Sally Tracy AM is an Australian midwife, midwifery researcher, author and activist. She has authored numerous research articles. In 2023, she was appointed as a Member of the Order of Australia.
In the first two decades of the 2000s, Tracy was at the forefront of midwifery politics in Australia. She has challenged the Australian maternity system through research and practice development in a bid to get a better deal for women in childbirth. [1] She helped set up the Ryde Midwifery Caseload Practice, in Sydney, in 2003. Her research questions the acceptability of the increasing interference of obstetrics with the physiological birth process. [2]

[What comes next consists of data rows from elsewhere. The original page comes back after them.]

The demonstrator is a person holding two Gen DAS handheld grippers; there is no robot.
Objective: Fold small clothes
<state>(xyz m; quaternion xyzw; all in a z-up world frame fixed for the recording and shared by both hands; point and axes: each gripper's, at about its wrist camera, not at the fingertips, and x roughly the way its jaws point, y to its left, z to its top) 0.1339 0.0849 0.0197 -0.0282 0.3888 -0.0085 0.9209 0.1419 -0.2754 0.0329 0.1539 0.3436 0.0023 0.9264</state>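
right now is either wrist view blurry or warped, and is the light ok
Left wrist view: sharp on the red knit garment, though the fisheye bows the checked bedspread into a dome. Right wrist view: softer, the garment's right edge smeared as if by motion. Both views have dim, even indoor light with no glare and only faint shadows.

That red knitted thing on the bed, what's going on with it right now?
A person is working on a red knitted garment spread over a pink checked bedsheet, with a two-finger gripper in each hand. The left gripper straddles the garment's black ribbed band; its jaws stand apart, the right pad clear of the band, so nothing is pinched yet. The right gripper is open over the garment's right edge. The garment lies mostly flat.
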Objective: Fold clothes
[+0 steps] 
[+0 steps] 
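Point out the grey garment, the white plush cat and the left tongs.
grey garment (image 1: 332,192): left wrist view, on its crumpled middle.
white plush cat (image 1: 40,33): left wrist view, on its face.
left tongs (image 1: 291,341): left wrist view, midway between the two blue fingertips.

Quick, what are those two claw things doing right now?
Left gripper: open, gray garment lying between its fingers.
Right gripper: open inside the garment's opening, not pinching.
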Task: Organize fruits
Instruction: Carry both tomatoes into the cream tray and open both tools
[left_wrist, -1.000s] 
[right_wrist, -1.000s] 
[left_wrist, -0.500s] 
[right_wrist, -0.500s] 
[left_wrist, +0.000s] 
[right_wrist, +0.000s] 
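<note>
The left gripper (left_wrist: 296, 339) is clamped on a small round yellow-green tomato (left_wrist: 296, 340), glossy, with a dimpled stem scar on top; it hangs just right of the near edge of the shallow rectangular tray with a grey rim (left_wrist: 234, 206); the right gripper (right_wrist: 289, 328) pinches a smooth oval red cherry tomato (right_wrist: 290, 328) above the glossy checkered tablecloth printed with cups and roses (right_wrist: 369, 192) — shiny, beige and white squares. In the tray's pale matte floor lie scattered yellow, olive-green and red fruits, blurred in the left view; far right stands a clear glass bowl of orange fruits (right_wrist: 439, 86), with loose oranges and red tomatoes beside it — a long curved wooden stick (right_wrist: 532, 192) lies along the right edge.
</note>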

Tracy is the Professor of Midwifery at the University of Sydney and the Royal Hospital for Women, Sydney and a Conjoint Professor, University of New South Wales, Sydney. [3] She is based at the Midwifery and Women's Health Research Unit at the Royal Hospital for Women, Randwick, Sydney. Her research projects include the safety of primary level (especially rural) maternity hospitals and Birth Centres in Australia and the evaluation of midwifery led units. [4] [5] She is currently the chief investigator on a large multicentre randomised controlled trial of caseload midwifery care, funded by a project grant from the National Health and Medical Research Council of Australia. [6] The findings from this research demonstrated that caseload midwifery is cheaper and safer that fragmented care. [7] [8]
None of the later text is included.